#### Task statement
The data below is to be returned in full and exactly.

== Segment start ==

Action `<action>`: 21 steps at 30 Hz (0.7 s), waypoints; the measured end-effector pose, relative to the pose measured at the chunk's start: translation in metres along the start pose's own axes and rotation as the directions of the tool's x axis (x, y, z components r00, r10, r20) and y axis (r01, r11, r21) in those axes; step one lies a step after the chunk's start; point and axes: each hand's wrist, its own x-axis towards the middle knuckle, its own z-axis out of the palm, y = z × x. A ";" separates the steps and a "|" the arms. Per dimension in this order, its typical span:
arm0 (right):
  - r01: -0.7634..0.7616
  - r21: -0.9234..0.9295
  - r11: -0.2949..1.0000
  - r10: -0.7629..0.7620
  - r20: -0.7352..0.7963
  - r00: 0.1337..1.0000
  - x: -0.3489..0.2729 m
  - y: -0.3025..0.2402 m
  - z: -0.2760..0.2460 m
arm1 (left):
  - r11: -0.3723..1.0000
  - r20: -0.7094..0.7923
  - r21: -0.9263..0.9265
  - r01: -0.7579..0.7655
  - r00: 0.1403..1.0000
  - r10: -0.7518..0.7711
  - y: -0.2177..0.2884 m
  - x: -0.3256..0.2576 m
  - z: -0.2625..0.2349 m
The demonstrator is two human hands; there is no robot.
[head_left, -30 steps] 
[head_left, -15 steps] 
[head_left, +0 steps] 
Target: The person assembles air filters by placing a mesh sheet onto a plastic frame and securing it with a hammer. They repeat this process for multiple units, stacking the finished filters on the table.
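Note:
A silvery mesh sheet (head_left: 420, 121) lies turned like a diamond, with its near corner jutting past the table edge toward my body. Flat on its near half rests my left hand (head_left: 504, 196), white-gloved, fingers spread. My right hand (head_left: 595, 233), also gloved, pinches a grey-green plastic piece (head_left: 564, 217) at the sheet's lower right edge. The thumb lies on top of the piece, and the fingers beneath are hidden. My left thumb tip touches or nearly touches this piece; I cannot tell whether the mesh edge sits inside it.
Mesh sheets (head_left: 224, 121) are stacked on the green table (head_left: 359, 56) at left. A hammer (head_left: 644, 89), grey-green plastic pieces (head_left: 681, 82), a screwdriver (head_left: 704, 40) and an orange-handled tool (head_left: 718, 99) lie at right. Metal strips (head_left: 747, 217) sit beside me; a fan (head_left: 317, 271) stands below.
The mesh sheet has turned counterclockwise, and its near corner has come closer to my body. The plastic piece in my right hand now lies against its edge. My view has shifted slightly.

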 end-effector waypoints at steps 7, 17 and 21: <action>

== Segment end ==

#### Exercise solution
Action `<action>`: 21 steps at 30 Hz (0.7 s), waypoints; the measured end-effector pose, relative to the pose measured at the chunk's start: translation in metres along the start pose's own axes and rotation as the directions of the tool's x axis (x, y, z components r00, r10, r20) and y axis (r01, r11, r21) in those axes; step one lies a step after the chunk's start; point and axes: each hand's wrist, its own x-axis towards the middle knuckle, its own z-axis out of the palm, y = z × x. A ";" separates the steps and a "|" the arms. Per dimension in this order, its typical span:
arm0 (right):
  - r01: -0.7634..0.7616
  - r21: -0.9234..0.9295
  - r11: -0.2949..1.0000
  - r10: -0.7629..0.7620
  - r20: -0.7352..0.7963
  - r00: 0.1337..1.0000
  - x: -0.3489..0.2729 m
  - y: -0.3025..0.2402 m
  - z: -0.2760..0.2460 m
arm1 (left):
  - r11: -0.3723..1.0000
  - r20: -0.7094..0.7923
  - r21: -0.9263..0.9265
  - r01: -0.7579..0.7655
  - r00: 0.1403..1.0000
  - r10: -0.7518..0.7711
  - y: -0.2177..0.2884 m
  - x: -0.3256..0.2576 m
  - z: -0.2625..0.2349 m
The demonstrator is two human hands; there is no robot.
[head_left, -30 steps] 
[head_left, -15 steps] 
[head_left, +0 steps] 
Target: The person assembles air filters by placing a mesh sheet onto a plastic frame and securing it with a hammer. They repeat this process for multiple units, stacking the finished filters on the table.
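Note:
A silvery mesh sheet (head_left: 420, 121) lies turned like a diamond, with its near corner jutting past the table edge toward my body. Flat on its near half rests my left hand (head_left: 504, 196), white-gloved, fingers spread. My right hand (head_left: 595, 233), also gloved, pinches a grey-green plastic piece (head_left: 564, 217) at the sheet's lower right edge. The thumb lies on top of the piece, and the fingers beneath are hidden. My left thumb tip touches or nearly touches this piece; I cannot tell whether the mesh edge sits inside it.
Mesh sheets (head_left: 224, 121) are stacked on the green table (head_left: 359, 56) at left. A hammer (head_left: 644, 89), grey-green plastic pieces (head_left: 681, 82), a screwdriver (head_left: 704, 40) and an orange-handled tool (head_left: 718, 99) lie at right. Metal strips (head_left: 747, 217) sit beside me; a fan (head_left: 317, 271) stands below.
The mesh sheet has turned counterclockwise, and its near corner has come closer to my body. The plastic piece in my right hand now lies against its edge. My view has shifted slightly.
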
 end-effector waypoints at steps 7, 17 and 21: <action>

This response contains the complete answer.